[Source data Boundary: Start]
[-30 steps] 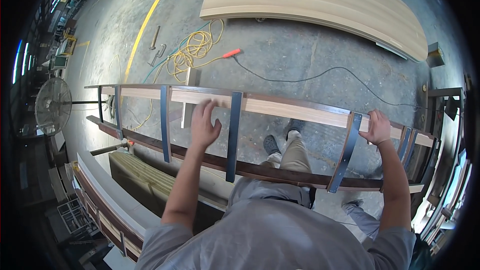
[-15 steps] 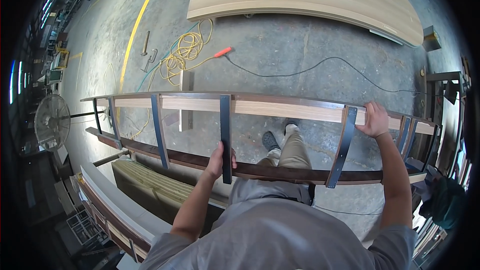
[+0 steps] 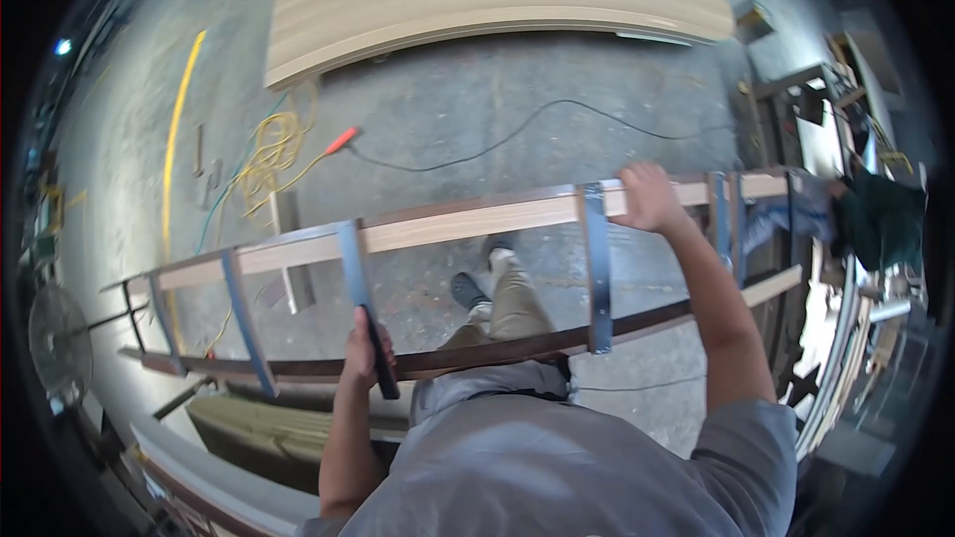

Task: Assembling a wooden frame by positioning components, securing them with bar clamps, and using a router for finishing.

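Observation:
A long ladder-like wooden frame (image 3: pixel 477 226) stretches across in front of my waist. It has two brown rails with pale wood along the far one, and several dark flat crosspieces between them. My left hand (image 3: pixel 360 348) is closed round the lower part of a crosspiece (image 3: pixel 354 264), near the close rail (image 3: pixel 497 350). Over the far rail, just right of another crosspiece (image 3: pixel 597 273), my right hand (image 3: pixel 649 197) is closed with the fingers wrapped over the edge. Its fingertips are partly hidden. The frame is off the floor at my position.
Another person in dark green (image 3: pixel 883 219) is at the frame's right end. A large pale wooden panel (image 3: pixel 497 0) lies beyond. Yellow cord (image 3: pixel 274 149), an orange connector (image 3: pixel 342 139) and a black cable (image 3: pixel 477 156) cross the floor. A fan (image 3: pixel 62 343) stands left; stacked boards (image 3: pixel 259 438) lie near left.
My view has turned, so the frame now slants up to the right and the floor things appear farther left. The person at the right end shows more. Both hands keep their grip.

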Demonstrator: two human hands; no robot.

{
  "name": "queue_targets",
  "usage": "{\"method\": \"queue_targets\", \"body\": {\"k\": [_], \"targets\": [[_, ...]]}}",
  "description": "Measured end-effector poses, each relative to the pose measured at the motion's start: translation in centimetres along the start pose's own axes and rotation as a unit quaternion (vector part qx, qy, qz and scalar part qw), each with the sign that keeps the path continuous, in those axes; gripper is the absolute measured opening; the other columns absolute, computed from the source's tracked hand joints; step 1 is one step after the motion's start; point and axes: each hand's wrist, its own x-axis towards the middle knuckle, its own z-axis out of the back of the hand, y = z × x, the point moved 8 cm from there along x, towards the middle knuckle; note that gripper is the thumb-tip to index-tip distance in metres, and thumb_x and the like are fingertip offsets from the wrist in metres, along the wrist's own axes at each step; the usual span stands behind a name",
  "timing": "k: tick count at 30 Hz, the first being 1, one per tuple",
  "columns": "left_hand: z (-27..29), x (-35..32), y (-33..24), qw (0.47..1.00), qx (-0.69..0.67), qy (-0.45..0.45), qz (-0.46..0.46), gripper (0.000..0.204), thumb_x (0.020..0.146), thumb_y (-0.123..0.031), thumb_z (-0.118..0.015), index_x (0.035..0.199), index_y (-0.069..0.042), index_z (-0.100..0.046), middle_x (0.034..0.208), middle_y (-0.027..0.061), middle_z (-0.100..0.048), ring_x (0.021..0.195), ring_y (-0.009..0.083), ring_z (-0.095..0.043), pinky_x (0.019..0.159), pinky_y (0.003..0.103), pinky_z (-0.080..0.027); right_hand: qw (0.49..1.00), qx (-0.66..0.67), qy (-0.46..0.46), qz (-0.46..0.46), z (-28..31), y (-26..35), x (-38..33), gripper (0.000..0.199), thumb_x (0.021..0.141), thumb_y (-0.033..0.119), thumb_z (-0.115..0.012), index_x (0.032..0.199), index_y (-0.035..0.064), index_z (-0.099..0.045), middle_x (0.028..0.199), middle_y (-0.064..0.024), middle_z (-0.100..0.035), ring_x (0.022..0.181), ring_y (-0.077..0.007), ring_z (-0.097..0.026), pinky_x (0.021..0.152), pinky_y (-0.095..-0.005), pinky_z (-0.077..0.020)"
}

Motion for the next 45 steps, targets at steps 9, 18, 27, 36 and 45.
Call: {"method": "queue_targets", "body": {"k": [9, 18, 27, 36, 45], "targets": [[-0.6, 0.4, -0.1, 0.999, 0.024, 0.004, -0.029, 0.072, 0.082, -0.08, -0.037, 0.061, -0.012, -0.044, 0.051, 0.0032, -0.04, 0.044, 0.0202, -0.045, 0.044, 0.035, -0.041, 0.957, 0.063, -0.221, -0.177, -0.4, 0.3, -7.9, 0.069, 0.071, 0.023, -0.073, 0.132, 0.0044, -0.048, 0.142, -0.0202, -0.038, 0.133, -0.0368, -0.037, 0.111, -0.0459, -0.0306], [-0.2, 0.8, 0.4, 1.0, 0.007, 0.011, -0.019, 0.073, 0.079, -0.082, -0.041, 0.066, -0.011, -0.045, 0.052, 0.0035, -0.04, 0.044, 0.0212, -0.045, 0.045, 0.036, -0.039, 0.643, 0.66, -0.013, -0.388, -14.1, 9.2, -16.7, 0.051, 0.098, 0.052, -0.042, 0.102, 0.003, -0.056, 0.081, -0.0117, -0.065, 0.067, -0.0189, -0.063, 0.061, -0.0313, -0.0513], [-0.2, 0.4, 0.0, 0.999, 0.021, 0.005, -0.025, 0.074, 0.078, -0.083, -0.041, 0.068, -0.01, -0.045, 0.053, 0.0034, -0.039, 0.045, 0.0214, -0.043, 0.046, 0.037, -0.039, 0.609, 0.681, 0.014, -0.406, -11.7, 10.3, -16.5, 0.049, 0.094, 0.053, -0.05, 0.09, 0.0042, -0.048, 0.06, -0.007, -0.053, 0.046, -0.0178, -0.055, 0.043, -0.0317, -0.0475], [-0.4, 0.5, 0.1, 0.999, 0.003, 0.028, -0.041, 0.071, 0.082, -0.08, -0.041, 0.066, -0.011, -0.045, 0.052, 0.0036, -0.039, 0.045, 0.0217, -0.043, 0.046, 0.037, -0.04, 0.601, 0.687, 0.007, -0.409, -12.6, 10.2, -16.4, 0.049, 0.094, 0.054, -0.05, 0.096, 0.0046, -0.047, 0.058, -0.0074, -0.053, 0.044, -0.0173, -0.053, 0.041, -0.0316, -0.0458], [-0.2, 1.0, 0.2, 0.998, 0.006, 0.046, -0.048, 0.072, 0.082, -0.08, -0.039, 0.066, -0.01, -0.045, 0.052, 0.0043, -0.041, 0.044, 0.0224, -0.045, 0.044, 0.037, -0.04, 0.591, 0.691, 0.006, -0.416, -13.1, 10.2, -16.4, 0.051, 0.093, 0.054, -0.05, 0.1, 0.0033, -0.047, 0.061, -0.008, -0.053, 0.045, -0.018, -0.054, 0.041, -0.0322, -0.0465]]}}
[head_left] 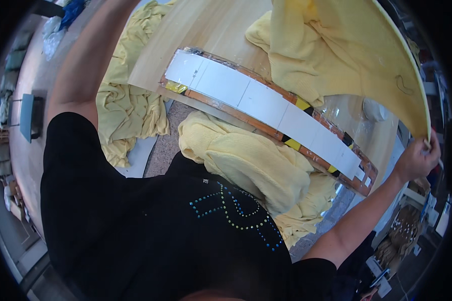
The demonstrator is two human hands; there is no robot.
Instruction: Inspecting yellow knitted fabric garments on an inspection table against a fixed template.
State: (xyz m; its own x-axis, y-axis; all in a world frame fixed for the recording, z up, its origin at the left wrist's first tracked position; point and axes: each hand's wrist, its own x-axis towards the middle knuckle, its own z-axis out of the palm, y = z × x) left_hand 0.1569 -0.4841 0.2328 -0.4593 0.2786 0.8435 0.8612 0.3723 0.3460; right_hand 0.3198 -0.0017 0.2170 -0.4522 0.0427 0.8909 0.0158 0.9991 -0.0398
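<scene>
My right hand point(419, 157) is raised at the far right, its fingers pinched on the corner of a yellow knitted fabric piece point(356, 65). The fabric stretches up from there past the upper edge, and its lower part rests in folds on the table. My left forearm point(88, 60) reaches up out of the picture, so the left hand cannot be seen. Between my arms lies a long wooden board point(218, 102) with a white paper strip point(258, 100) and black-and-yellow tape on it. A bunched yellow cloth point(246, 153) lies against my front, on the near side of the board.
More yellow fabric point(128, 108) hangs in a heap over the table's left side. The wooden tabletop point(211, 25) extends beyond the board. A white roll-like object point(375, 109) stands near the right end. Stacked goods point(399, 231) are at the lower right.
</scene>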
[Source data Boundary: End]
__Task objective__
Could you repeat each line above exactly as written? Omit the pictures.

__Task answer__
[-30 steps] 
[-15 steps] 
[+0 steps] 

Task: Assembling a wooden frame by positioning components, securing them with bar clamps, and using a router for finishing.

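Observation:
A long ladder-like wooden frame (image 3: pixel 477 226) stretches across in front of my waist. It has two brown rails with pale wood along the far one, and several dark flat crosspieces between them. My left hand (image 3: pixel 360 348) is closed round the lower part of a crosspiece (image 3: pixel 354 264), near the close rail (image 3: pixel 497 350). Over the far rail, just right of another crosspiece (image 3: pixel 597 273), my right hand (image 3: pixel 649 197) is closed with the fingers wrapped over the edge. Its fingertips are partly hidden. The frame is off the floor at my position.
Another person in dark green (image 3: pixel 883 219) is at the frame's right end. A large pale wooden panel (image 3: pixel 497 0) lies beyond. Yellow cord (image 3: pixel 274 149), an orange connector (image 3: pixel 342 139) and a black cable (image 3: pixel 477 156) cross the floor. A fan (image 3: pixel 62 343) stands left; stacked boards (image 3: pixel 259 438) lie near left.
My view has turned, so the frame now slants up to the right and the floor things appear farther left. The person at the right end shows more. Both hands keep their grip.
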
Demonstrator: two human hands; no robot.

{
  "name": "queue_targets",
  "usage": "{\"method\": \"queue_targets\", \"body\": {\"k\": [_], \"targets\": [[_, ...]]}}",
  "description": "Measured end-effector poses, each relative to the pose measured at the motion's start: translation in centimetres along the start pose's own axes and rotation as a unit quaternion (vector part qx, qy, qz and scalar part qw), each with the sign that keeps the path continuous, in those axes; gripper is the absolute measured opening; the other columns absolute, computed from the source's tracked hand joints; step 1 is one step after the motion's start; point and axes: each hand's wrist, its own x-axis towards the middle knuckle, its own z-axis out of the back of the hand, y = z × x, the point moved 8 cm from there along x, towards the middle knuckle; note that gripper is the thumb-tip to index-tip distance in metres, and thumb_x and the like are fingertip offsets from the wrist in metres, along the wrist's own axes at each step; the usual span stands behind a name",
  "timing": "k: tick count at 30 Hz, the first being 1, one per tuple",
  "columns": "left_hand: z (-27..29), x (-35..32), y (-33..24), qw (0.47..1.00), qx (-0.69..0.67), qy (-0.45..0.45), qz (-0.46..0.46), gripper (0.000..0.204), thumb_x (0.020..0.146), thumb_y (-0.123..0.031), thumb_z (-0.118..0.015), index_x (0.035..0.199), index_y (-0.069..0.042), index_z (-0.100..0.046), middle_x (0.034..0.208), middle_y (-0.027..0.061), middle_z (-0.100..0.048), ring_x (0.021..0.195), ring_y (-0.009..0.083), ring_z (-0.095..0.043), pinky_x (0.019..0.159), pinky_y (0.003..0.103), pinky_z (-0.080..0.027); right_hand: qw (0.49..1.00), qx (-0.66..0.67), qy (-0.46..0.46), qz (-0.46..0.46), z (-28..31), y (-26..35), x (-38..33), gripper (0.000..0.199), thumb_x (0.021..0.141), thumb_y (-0.033..0.119), thumb_z (-0.115..0.012), index_x (0.032..0.199), index_y (-0.035..0.064), index_z (-0.099..0.045), middle_x (0.028..0.199), middle_y (-0.064..0.024), middle_z (-0.100..0.035), ring_x (0.022..0.181), ring_y (-0.077..0.007), ring_z (-0.097..0.026), pinky_x (0.021..0.152), pinky_y (-0.095..-0.005), pinky_z (-0.077..0.020)"
}

Motion for the next 45 steps, targets at steps 9, 18, 27, 36 and 45.
Call: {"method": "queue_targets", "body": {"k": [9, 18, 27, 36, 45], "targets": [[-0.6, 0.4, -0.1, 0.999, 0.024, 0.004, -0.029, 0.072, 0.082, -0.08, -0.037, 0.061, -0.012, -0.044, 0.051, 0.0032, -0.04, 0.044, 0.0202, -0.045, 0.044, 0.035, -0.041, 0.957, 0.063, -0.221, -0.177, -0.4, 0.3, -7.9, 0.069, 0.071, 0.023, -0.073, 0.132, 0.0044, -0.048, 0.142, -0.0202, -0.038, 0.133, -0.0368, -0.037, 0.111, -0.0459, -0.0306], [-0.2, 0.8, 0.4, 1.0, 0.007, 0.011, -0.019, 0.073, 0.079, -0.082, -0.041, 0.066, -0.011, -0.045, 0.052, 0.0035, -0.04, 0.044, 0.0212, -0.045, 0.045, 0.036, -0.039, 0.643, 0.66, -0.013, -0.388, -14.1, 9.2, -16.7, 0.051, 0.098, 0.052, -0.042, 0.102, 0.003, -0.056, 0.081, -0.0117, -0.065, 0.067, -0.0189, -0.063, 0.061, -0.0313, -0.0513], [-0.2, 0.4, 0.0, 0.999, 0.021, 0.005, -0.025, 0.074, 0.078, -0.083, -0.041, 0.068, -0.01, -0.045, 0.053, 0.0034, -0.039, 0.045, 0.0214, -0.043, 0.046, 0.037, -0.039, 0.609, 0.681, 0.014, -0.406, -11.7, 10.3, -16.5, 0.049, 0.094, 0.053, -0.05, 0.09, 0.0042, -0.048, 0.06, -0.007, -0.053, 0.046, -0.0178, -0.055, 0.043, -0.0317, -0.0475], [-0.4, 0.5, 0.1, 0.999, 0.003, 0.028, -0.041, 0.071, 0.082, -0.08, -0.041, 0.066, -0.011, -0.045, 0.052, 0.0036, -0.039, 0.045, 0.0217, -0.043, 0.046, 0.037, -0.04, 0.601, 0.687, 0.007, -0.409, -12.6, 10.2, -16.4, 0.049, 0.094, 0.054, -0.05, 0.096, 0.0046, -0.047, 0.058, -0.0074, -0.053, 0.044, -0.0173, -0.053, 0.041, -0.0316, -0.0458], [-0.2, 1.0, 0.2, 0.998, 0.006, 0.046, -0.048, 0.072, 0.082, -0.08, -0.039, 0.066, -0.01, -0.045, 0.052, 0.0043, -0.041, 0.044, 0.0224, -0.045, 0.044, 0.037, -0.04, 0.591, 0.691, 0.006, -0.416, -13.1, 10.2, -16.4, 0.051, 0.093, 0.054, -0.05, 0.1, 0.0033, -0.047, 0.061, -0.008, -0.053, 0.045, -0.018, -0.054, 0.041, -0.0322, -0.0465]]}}
[head_left] 
The demonstrator is two human hands; there is no robot.
Instruction: Inspecting yellow knitted fabric garments on an inspection table against a fixed template.
State: (xyz m; its own x-axis, y-axis; all in a world frame fixed for the recording, z up, its origin at the left wrist's first tracked position; point and axes: each hand's wrist, its own x-axis towards the middle knuckle, its own z-axis out of the palm, y = z × x) left_hand 0.1569 -0.4841 0.2328 -0.4593 0.2786 0.8435 0.8612 0.3723 0.3460; right_hand 0.3198 -0.0017 0.2170 -0.4522 0.0427 0.8909 0.0158 0.9991 -0.0398
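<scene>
My right hand point(419, 157) is raised at the far right, its fingers pinched on the corner of a yellow knitted fabric piece point(356, 65). The fabric stretches up from there past the upper edge, and its lower part rests in folds on the table. My left forearm point(88, 60) reaches up out of the picture, so the left hand cannot be seen. Between my arms lies a long wooden board point(218, 102) with a white paper strip point(258, 100) and black-and-yellow tape on it. A bunched yellow cloth point(246, 153) lies against my front, on the near side of the board.
More yellow fabric point(128, 108) hangs in a heap over the table's left side. The wooden tabletop point(211, 25) extends beyond the board. A white roll-like object point(375, 109) stands near the right end. Stacked goods point(399, 231) are at the lower right.
</scene>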

Work on the exercise is finished.